In the records below, some lines contain the word "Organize". Copy each of them.

(Excerpts from a dataset)

:::::

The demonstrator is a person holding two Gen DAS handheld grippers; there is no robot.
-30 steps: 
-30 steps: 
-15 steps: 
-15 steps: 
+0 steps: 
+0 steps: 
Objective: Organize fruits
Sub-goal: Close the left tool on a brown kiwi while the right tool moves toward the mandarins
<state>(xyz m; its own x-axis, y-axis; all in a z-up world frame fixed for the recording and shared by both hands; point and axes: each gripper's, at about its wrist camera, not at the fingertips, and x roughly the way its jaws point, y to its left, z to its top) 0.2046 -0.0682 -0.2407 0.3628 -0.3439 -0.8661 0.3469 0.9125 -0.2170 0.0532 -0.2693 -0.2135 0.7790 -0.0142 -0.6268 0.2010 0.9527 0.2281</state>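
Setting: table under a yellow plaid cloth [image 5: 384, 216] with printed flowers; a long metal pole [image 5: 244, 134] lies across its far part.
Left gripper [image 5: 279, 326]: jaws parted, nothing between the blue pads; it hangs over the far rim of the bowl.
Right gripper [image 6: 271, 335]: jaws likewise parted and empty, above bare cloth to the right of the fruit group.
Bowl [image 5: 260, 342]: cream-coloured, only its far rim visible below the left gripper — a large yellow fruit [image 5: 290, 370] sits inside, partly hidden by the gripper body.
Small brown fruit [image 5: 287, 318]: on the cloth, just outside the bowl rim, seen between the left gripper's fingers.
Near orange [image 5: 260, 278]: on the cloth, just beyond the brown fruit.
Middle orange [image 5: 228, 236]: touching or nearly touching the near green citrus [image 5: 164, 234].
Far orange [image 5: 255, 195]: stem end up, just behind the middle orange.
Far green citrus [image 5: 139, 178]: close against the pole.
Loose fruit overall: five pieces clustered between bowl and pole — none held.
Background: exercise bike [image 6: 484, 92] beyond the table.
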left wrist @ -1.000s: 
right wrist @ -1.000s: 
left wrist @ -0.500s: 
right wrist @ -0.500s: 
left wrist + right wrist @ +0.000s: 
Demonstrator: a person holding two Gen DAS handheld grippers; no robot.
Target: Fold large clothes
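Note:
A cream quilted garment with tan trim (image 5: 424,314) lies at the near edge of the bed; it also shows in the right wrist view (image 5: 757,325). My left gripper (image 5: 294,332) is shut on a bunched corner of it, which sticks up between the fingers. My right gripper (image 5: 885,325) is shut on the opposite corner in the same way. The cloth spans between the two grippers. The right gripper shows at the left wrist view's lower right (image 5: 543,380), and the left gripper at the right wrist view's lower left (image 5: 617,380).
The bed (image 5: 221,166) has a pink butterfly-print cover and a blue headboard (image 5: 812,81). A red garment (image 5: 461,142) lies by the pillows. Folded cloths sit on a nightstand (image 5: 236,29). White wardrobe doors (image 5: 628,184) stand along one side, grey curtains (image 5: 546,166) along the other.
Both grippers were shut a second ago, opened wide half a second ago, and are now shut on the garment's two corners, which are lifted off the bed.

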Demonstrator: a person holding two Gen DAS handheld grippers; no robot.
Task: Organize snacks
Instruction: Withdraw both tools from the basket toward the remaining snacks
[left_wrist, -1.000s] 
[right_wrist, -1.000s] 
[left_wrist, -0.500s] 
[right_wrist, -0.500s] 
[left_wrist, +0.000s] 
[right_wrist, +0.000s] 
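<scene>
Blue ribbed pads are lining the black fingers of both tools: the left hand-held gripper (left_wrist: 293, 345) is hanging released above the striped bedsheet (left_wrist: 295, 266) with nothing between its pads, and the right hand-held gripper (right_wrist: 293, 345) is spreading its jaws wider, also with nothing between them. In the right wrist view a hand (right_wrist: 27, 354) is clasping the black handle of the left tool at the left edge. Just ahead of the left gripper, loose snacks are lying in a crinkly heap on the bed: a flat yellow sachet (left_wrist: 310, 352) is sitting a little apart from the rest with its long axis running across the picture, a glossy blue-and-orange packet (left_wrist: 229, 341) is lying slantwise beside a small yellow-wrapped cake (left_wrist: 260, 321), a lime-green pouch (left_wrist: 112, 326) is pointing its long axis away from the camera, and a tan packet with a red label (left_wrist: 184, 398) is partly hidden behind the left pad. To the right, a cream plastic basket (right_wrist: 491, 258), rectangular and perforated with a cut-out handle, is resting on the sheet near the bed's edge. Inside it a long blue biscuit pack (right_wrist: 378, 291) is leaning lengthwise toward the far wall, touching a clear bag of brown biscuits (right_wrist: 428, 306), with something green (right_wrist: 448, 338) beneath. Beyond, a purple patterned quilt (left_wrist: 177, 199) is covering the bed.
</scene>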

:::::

[EXPECTED ANSWER]
Objective: Organize fruits
Task: Organize snacks

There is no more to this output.